# CM3060 Natural Language Processing
### Coursework Assignment: Text classification

## Introduction

Sentiment analysis, a branch of text classification within Natural Language Processing (NLP), provides both theoretical frameworks and practical techniques for identifying emotions or attitude in text. It is used in numerous fields including social media analysis, product review assessment, customer service, and market research. This project explores key areas of NLP by selecting appropriate sentiment analysis methods and applying them to a real-world dataset, addressing a particular text classification challenge in interpreting customer feedback from online reviews.

### Problem area

According to a Local Consumer Review Survey (Yelp, 2012) "The majority of consumers surveyed use online reviews to make spending decisions." and "72% of consumers give the same weight to online reviews as they do to personal recommendations." Luca (2011) states that a one-star increase in Yelp rating leads to a 5-9 percent increase in revenue and that online consumer reviews substitute for more traditional forms of reputation. All of this suggests that online reviews are a valuable source of information for businesses and consumers alike. However, the huge volume of text data generated by online reviews makes it difficult to manually analyze and interpret customer opinions. Sentiment analysis provides a solution to this problem by automatically classifying the sentiment of text, allowing businesses to efficiently analyze customer feedback, track tendencies, and make informed decisions.

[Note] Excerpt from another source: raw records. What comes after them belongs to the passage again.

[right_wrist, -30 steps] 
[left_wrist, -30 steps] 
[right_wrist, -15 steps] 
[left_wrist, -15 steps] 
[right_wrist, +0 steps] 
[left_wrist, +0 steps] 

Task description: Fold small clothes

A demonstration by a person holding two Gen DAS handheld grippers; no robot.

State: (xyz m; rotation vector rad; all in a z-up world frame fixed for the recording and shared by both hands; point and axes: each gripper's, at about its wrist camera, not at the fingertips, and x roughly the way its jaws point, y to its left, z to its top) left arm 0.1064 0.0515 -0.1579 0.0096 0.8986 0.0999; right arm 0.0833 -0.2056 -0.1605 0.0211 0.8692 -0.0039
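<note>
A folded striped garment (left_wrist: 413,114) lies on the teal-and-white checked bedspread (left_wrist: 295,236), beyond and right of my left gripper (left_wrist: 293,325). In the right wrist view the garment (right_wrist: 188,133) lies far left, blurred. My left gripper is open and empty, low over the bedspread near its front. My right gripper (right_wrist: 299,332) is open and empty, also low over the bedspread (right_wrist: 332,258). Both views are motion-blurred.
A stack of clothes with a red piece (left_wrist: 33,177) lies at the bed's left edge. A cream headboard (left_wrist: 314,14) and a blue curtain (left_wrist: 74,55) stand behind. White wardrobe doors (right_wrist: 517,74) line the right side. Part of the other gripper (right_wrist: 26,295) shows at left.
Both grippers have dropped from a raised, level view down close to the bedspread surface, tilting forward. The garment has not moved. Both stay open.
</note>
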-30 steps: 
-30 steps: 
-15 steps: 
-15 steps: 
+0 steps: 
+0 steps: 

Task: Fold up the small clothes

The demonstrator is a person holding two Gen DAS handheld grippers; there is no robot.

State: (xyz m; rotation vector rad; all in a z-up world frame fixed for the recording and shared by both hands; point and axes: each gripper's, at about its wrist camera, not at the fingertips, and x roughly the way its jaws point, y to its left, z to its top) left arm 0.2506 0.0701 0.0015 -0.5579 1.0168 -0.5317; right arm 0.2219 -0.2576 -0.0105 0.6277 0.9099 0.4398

With the rapid development of NLP and machine learning, a number of universal sentiment analysis methods have been proposed. There are free and commercial sentiment analysis tools available, such as:

* [Natural Language Toolkit (NLTK)](https://www.nltk.org/) a Python library provides free and open-source Sentiment Analysis tool based on machine learning approaches in a [nltk.sentiment.sentiment_analyzer](https://www.nltk.org/api/nltk.sentiment.sentiment_analyzer.html) module.

* [TextBlob](https://textblob.readthedocs.io/en/dev/) another Python library for processing textual data. It provides a simple API for NLP tasks, particularly sentiment analysis.

* [Amazon Comprehend Sentiment Analysis](https://docs.aws.amazon.com/comprehend/latest/dg/how-sentiment.html) a commercial sentiment analysis tool provided by Amazon Web Services (AWS).

However, these tools may not always perform well in a specific area. For example, the sentiment of a review may be influenced by the product category, and the same word may have different meanings in different domains. While these tools can give a baseline level of performance for comparison, creating a model tailored to a specific domain could enhance the accuracy of classifying sentiments.

### Objectives

The main goal of this project is to develop a machine learning model for sentiment analysis of online reviews. This model will be trained using a dataset of customer reviews at Yelp, applying supervised learning methods. The star ratings accompanying the reviews will serve as labels, guiding the model to categorize the reviews into positive, negative, or neutral sentiment categories based on their textual content.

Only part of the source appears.